Public Lab Research note

Hydrogen Sulfide tarnishing Silver

by sara | September 11, 2011 20:41 11 Sep 20:41 | #462 | #462

Research question can we use silver tarnishing as a proxy for hydrogen sulfide monitoring?

"silver, metallic chemical element; symbol Ag [Lat. argentum]; at. no. 47; at. wt. 107.8682; m.p. 961.93°C;; b.p. 2,212°C;; sp. gr. 10.5 at 20°C;; valence +1 or +2. Pure silver is nearly white, lustrous, soft, very ductile, malleable, and an excellent conductor of heat and electricity. In many of its properties it resembles copper and gold, the elements above and below it in Group 11 of the periodic table. It is not a chemically active metal, being considerably below hydrogen in the electromotive series (see metal). It is, however, attacked by nitric acid (forming the nitrate) and by hot concentrated sulfuric acid. Silver is almost always monovalent in its compounds, but an oxide, a fluoride, and a sulfide of divalent silver are known. It does not oxidize in air but reacts with the hydrogen sulfide present in the air, forming silver sulfide (tarnish). Silver nitrate is the most important compound." from:

Chlorine also tarnishes silver.

"Silver will react with extremely low levels of hydrogen sulphide. However, the gas is so pungent that it is difficult to withstand more than 5-10 ppm of the gas - if this gets exceeded you can become desensitised and not smell it at all; this is when it kills you! You will be aware that silver will go black in an atmosphere where you cannot smell hydrogen sulphide, so the minimum level will be in the ppb or even ppt range; however, the detection of the reaction will be dependent on how long the silver is exposed to the gas. The rate of reaction will also be dependent on the relative humidity of the air, as the water is needed to dissolve the gas. Hydrogen sulphide and silver react to form black silver sulphide, one of the most insoluble salts of silver and this is what causes the tarnish.

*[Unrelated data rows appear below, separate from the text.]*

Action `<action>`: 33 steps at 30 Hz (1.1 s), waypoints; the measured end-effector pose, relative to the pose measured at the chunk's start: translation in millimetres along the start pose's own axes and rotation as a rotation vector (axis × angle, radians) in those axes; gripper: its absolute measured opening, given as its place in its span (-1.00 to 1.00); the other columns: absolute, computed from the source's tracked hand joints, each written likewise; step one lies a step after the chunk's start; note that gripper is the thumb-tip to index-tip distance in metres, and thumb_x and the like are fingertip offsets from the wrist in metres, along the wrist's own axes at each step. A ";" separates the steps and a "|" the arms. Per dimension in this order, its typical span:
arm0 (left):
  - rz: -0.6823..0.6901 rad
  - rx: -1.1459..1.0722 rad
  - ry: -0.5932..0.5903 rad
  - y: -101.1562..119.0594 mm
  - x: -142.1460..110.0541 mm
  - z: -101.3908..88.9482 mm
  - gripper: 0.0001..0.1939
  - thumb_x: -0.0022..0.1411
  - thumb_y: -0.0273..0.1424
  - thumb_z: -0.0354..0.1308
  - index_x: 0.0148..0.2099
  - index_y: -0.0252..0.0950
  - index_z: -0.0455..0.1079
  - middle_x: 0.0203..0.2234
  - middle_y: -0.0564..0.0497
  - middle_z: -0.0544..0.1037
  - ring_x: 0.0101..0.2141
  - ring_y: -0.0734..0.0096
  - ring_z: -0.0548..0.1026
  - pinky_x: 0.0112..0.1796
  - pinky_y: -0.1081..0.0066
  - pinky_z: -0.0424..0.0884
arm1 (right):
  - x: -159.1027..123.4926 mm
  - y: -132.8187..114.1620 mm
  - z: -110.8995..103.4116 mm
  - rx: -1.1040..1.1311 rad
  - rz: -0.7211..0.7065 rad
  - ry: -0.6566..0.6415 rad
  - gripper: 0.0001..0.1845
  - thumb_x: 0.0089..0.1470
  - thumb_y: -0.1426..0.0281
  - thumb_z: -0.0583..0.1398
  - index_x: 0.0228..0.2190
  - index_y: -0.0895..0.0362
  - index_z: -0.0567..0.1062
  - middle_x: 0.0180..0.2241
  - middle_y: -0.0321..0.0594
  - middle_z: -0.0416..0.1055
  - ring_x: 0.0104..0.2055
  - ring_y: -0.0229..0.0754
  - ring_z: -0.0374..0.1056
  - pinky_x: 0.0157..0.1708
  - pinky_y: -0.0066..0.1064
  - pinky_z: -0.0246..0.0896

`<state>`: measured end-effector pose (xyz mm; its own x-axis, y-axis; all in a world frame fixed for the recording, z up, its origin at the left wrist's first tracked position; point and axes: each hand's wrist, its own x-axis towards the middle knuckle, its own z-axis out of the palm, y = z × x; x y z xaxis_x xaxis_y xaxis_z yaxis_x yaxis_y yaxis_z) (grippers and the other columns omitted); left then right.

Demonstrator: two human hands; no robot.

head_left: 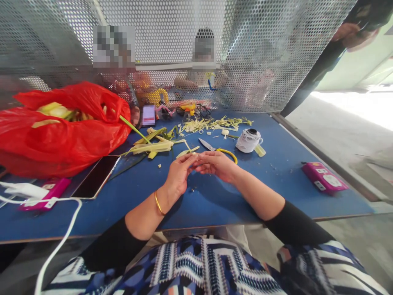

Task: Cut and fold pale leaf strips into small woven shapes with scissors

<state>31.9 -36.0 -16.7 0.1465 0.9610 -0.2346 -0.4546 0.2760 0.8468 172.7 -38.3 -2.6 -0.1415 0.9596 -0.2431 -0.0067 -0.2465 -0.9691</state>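
Clock is centred on the joined hands, 12 = straight away from the wearer. Left hand (178, 172): thumb and finger pinched on a thin pale yellow-green plant strip (187, 146), which sticks out past the fingertips toward 11. Right hand (219, 164): fingers curled, tips meeting the left's; can't tell if it grips anything, contact point hidden. Both over the blue flat tabletop (276, 180).

Scissors with steel blades and yellow loop handles (207, 145) at 1–2, just beside right hand, handle partly behind it. White cloth-like wrapped round container with dark top (247, 141) at 2. Heap of pale green shredded trimmings (196, 126) at 12–1. Long pale green leaf strips (156, 146) at 10, near left hand. Red plastic bag (101, 145) at 9–10, open, pale green stalks (55, 110) inside. Black-screened phone (95, 178) at 9. Magenta rectangular box (324, 178) at 3, well apart.
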 end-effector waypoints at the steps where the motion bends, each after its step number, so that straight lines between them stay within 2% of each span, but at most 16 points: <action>1: -0.011 -0.005 0.002 0.1 0.2 -0.3 -0.77 -0.17 -0.40 0.48 -0.43 -0.31 0.53 -0.48 0.08 0.57 -0.42 0.54 0.49 -0.33 0.52 0.40 | -0.3 -5.0 -8.4 -0.236 -0.047 0.015 -0.86 0.17 0.41 0.16 -0.32 0.18 0.53 -0.31 -0.13 0.58 -0.36 -0.24 0.50 -0.28 -0.38 0.40; 3: -0.045 -0.009 0.004 0.1 0.0 -0.5 -0.80 -0.14 -0.43 0.46 -0.42 -0.31 0.51 -0.50 0.08 0.56 -0.42 0.55 0.49 -0.33 0.52 0.39 | -0.8 -14.9 -29.0 -0.878 -0.198 0.184 -0.79 0.15 0.48 0.15 -0.21 0.16 0.57 -0.16 -0.06 0.56 -0.18 -0.14 0.50 -0.15 -0.32 0.37; 4: -0.066 -0.010 0.001 0.1 -0.4 -0.3 -0.81 -0.12 -0.44 0.45 -0.42 -0.32 0.51 -0.49 0.07 0.57 -0.42 0.55 0.49 -0.33 0.52 0.39 | -0.9 -18.8 -39.9 -1.213 -0.209 0.287 -0.73 0.17 0.51 0.11 -0.16 0.17 0.58 -0.07 0.03 0.52 -0.10 -0.05 0.48 -0.11 -0.26 0.35; 5: -0.088 -0.010 -0.005 0.1 -1.0 0.1 -0.82 -0.10 -0.45 0.44 -0.42 -0.32 0.50 -0.48 0.05 0.58 -0.41 0.54 0.50 -0.32 0.51 0.40 | -0.8 -21.5 -50.0 -1.509 -0.136 0.344 -0.68 0.16 0.56 0.07 -0.16 0.23 0.59 -0.04 0.15 0.49 -0.08 0.03 0.48 -0.12 -0.21 0.34; 6: -0.110 -0.012 -0.012 0.3 -1.7 0.5 -0.82 -0.08 -0.45 0.43 -0.42 -0.32 0.49 -0.46 0.03 0.59 -0.40 0.52 0.51 -0.30 0.50 0.41 | -0.5 -22.8 -58.8 -1.709 -0.049 0.326 -0.63 0.14 0.61 0.04 -0.15 0.27 0.59 -0.05 0.23 0.47 -0.10 0.07 0.49 -0.16 -0.19 0.35; 8: -0.152 -0.019 -0.023 0.8 -3.4 1.4 -0.83 -0.06 -0.46 0.42 -0.42 -0.32 0.47 -0.43 0.00 0.62 -0.39 0.50 0.53 -0.28 0.48 0.42 | 0.9 -21.5 -70.4 -1.814 0.020 0.312 -0.62 0.09 0.66 0.02 -0.19 0.33 0.60 -0.12 0.32 0.48 -0.15 0.14 0.50 -0.22 -0.15 0.35; 13: -0.241 -0.036 -0.034 2.1 -6.2 2.7 -0.84 -0.03 -0.49 0.41 -0.43 -0.32 0.46 -0.44 -0.01 0.62 -0.45 0.53 0.52 -0.36 0.51 0.42 | 6.6 -11.3 -73.7 -1.819 0.044 0.297 -0.60 0.11 0.66 -0.04 -0.19 0.36 0.55 -0.11 0.29 0.48 -0.16 0.14 0.50 -0.26 -0.19 0.33; 17: -0.310 -0.060 -0.022 1.5 -5.1 2.5 -0.87 0.05 -0.53 0.36 -0.44 -0.32 0.45 -0.49 0.01 0.61 -0.51 0.56 0.50 -0.45 0.55 0.39 | 10.1 -13.1 -75.0 -1.745 0.052 0.390 -0.60 0.19 0.61 -0.07 -0.02 0.31 0.41 -0.19 0.17 0.53 -0.20 0.06 0.50 -0.30 -0.27 0.27; 22: -0.329 -0.058 -0.035 -1.3 -1.5 0.2 -0.84 0.01 -0.50 0.40 -0.45 -0.32 0.45 -0.49 0.02 0.60 -0.53 0.56 0.50 -0.47 0.56 0.40 | 13.1 -16.9 -78.4 -1.612 0.039 0.510 -0.69 0.26 0.49 -0.06 -0.05 0.21 0.37 -0.23 0.01 0.55 -0.21 -0.04 0.48 -0.33 -0.39 0.19; 25: -0.330 -0.051 -0.021 -2.1 -0.1 -0.9 -0.83 0.01 -0.50 0.41 -0.45 -0.32 0.45 -0.49 0.03 0.59 -0.54 0.57 0.49 -0.48 0.56 0.40 | 10.8 -16.8 -82.3 -1.420 -0.076 0.563 -0.73 0.23 0.47 -0.05 -0.13 0.14 0.39 -0.26 -0.10 0.56 -0.27 -0.11 0.46 -0.31 -0.40 0.19; 27: -0.335 -0.053 -0.011 -1.7 0.0 -0.7 -0.85 0.04 -0.50 0.39 -0.44 -0.31 0.45 -0.48 0.03 0.59 -0.54 0.58 0.49 -0.48 0.56 0.40 | 6.5 -18.2 -86.2 -1.215 -0.178 0.606 -0.75 0.21 0.46 -0.04 -0.20 0.13 0.41 -0.36 -0.17 0.55 -0.36 -0.15 0.42 -0.31 -0.40 0.20; 29: -0.341 -0.058 -0.009 -0.9 -0.5 0.1 -0.87 0.08 -0.51 0.35 -0.44 -0.32 0.45 -0.48 0.02 0.60 -0.54 0.58 0.49 -0.49 0.56 0.39 | 0.6 -20.8 -88.2 -1.111 -0.227 0.639 -0.78 0.19 0.42 -0.01 -0.27 0.13 0.43 -0.44 -0.21 0.52 -0.41 -0.17 0.39 -0.32 -0.41 0.19; 31: -0.342 -0.055 -0.015 0.0 -1.3 1.2 -0.87 0.09 -0.52 0.35 -0.44 -0.32 0.44 -0.48 0.02 0.60 -0.54 0.58 0.49 -0.49 0.56 0.39 | -6.4 -22.0 -85.4 -1.170 -0.227 0.638 -0.80 0.20 0.39 0.03 -0.29 0.13 0.45 -0.43 -0.20 0.52 -0.37 -0.16 0.39 -0.33 -0.42 0.16; 33: -0.333 -0.042 -0.026 0.5 -2.1 2.1 -0.86 0.06 -0.52 0.36 -0.45 -0.32 0.44 -0.48 0.02 0.59 -0.54 0.58 0.49 -0.50 0.56 0.40 | -13.9 -19.2 -76.7 -1.322 -0.193 0.599 -0.79 0.21 0.38 0.04 -0.26 0.13 0.47 -0.36 -0.16 0.54 -0.31 -0.14 0.40 -0.35 -0.42 0.11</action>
<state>33.2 -37.9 -14.7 0.3148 0.8174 -0.4825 -0.4142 0.5756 0.7050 250.7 -36.6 16.3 0.1824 0.9556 0.2315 0.9629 -0.1259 -0.2387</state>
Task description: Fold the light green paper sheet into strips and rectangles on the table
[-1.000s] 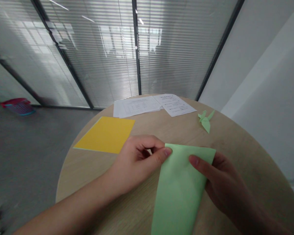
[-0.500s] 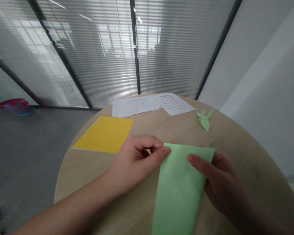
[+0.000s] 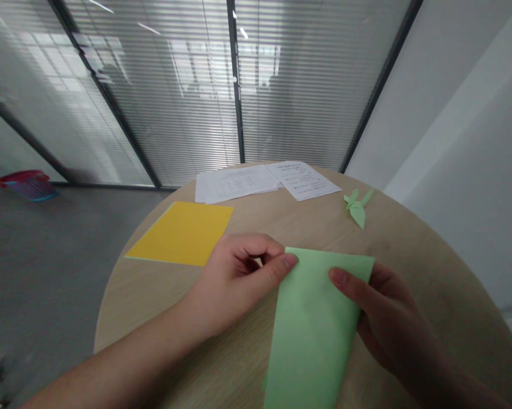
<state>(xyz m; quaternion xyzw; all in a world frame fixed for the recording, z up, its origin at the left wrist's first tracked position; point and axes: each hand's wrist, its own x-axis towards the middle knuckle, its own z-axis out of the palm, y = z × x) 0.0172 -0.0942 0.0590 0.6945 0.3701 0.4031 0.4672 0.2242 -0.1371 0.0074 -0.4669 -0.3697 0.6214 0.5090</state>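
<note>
A light green sheet of paper, shaped as a long strip, is held up over the table in front of me; its lower end runs out of view. My left hand pinches its top left corner between thumb and index finger. On the right edge, near the top, my right hand grips the paper, thumb on the front face and the other fingers hidden behind. A folded green paper crane lies on the table beyond my right hand.
Yellow paper with a thin green edge under it lies left on the round wooden table. Printed white sheets sit at the far edge. A red and blue basket stands on the floor. Behind are glass panels with blinds.
Almost nothing differs. Both hands keep their hold on the green paper, and a sliver of another edge now shows at its lower left.
</note>
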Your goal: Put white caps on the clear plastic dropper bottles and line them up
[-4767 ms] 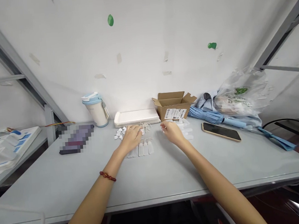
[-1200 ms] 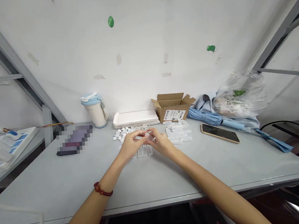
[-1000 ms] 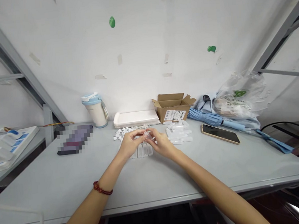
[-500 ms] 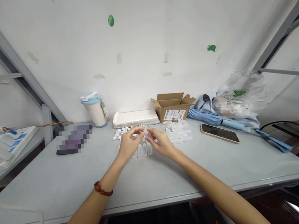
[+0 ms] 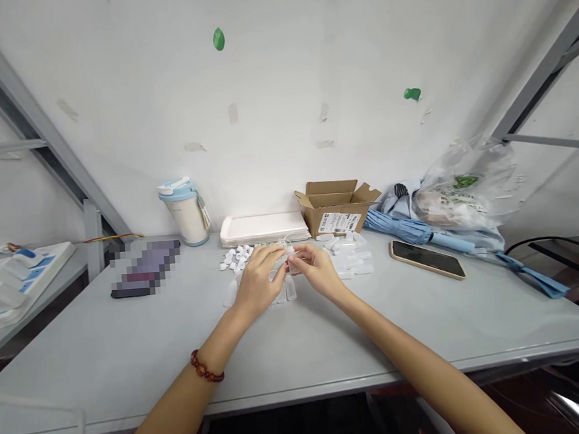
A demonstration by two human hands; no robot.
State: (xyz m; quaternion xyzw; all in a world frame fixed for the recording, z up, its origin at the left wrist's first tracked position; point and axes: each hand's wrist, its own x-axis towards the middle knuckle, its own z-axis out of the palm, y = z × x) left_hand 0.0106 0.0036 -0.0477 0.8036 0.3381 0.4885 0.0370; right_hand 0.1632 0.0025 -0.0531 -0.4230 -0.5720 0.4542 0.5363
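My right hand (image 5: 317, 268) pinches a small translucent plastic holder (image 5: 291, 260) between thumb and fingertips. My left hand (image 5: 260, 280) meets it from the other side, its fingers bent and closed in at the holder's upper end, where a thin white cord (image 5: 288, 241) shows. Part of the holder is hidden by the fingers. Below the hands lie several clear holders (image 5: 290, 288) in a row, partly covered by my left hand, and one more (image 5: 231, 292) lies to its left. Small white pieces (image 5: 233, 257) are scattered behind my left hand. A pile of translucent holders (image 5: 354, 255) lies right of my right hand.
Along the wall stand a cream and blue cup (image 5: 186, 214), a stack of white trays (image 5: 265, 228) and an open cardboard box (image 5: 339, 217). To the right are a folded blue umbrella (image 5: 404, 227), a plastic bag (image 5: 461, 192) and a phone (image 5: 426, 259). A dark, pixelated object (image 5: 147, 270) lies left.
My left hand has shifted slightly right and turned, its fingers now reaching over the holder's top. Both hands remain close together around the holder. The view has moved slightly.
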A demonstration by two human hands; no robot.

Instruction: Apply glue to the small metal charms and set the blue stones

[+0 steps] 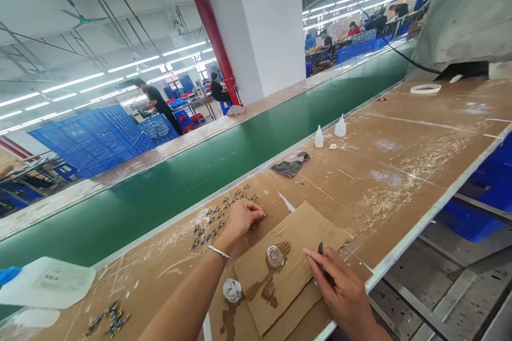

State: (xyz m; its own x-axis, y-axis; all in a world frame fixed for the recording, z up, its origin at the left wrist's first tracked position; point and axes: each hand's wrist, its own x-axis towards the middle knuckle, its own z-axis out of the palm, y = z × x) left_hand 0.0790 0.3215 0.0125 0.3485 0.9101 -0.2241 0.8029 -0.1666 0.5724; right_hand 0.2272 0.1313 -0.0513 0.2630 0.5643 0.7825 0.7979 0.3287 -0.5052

However, it can be very easily reduced by putting it in a dilute solution of sodium carbonate and attaching a piece of aluminium foil to the article. Flourescent lights do produce some UV light, depending on the filler gas, but commercially available domestic or general purpose industrial lights do not constitute a UV health hazard."

Mat L asked could photographic film be used monitor Hydrogen Sulfide?:


Login to comment.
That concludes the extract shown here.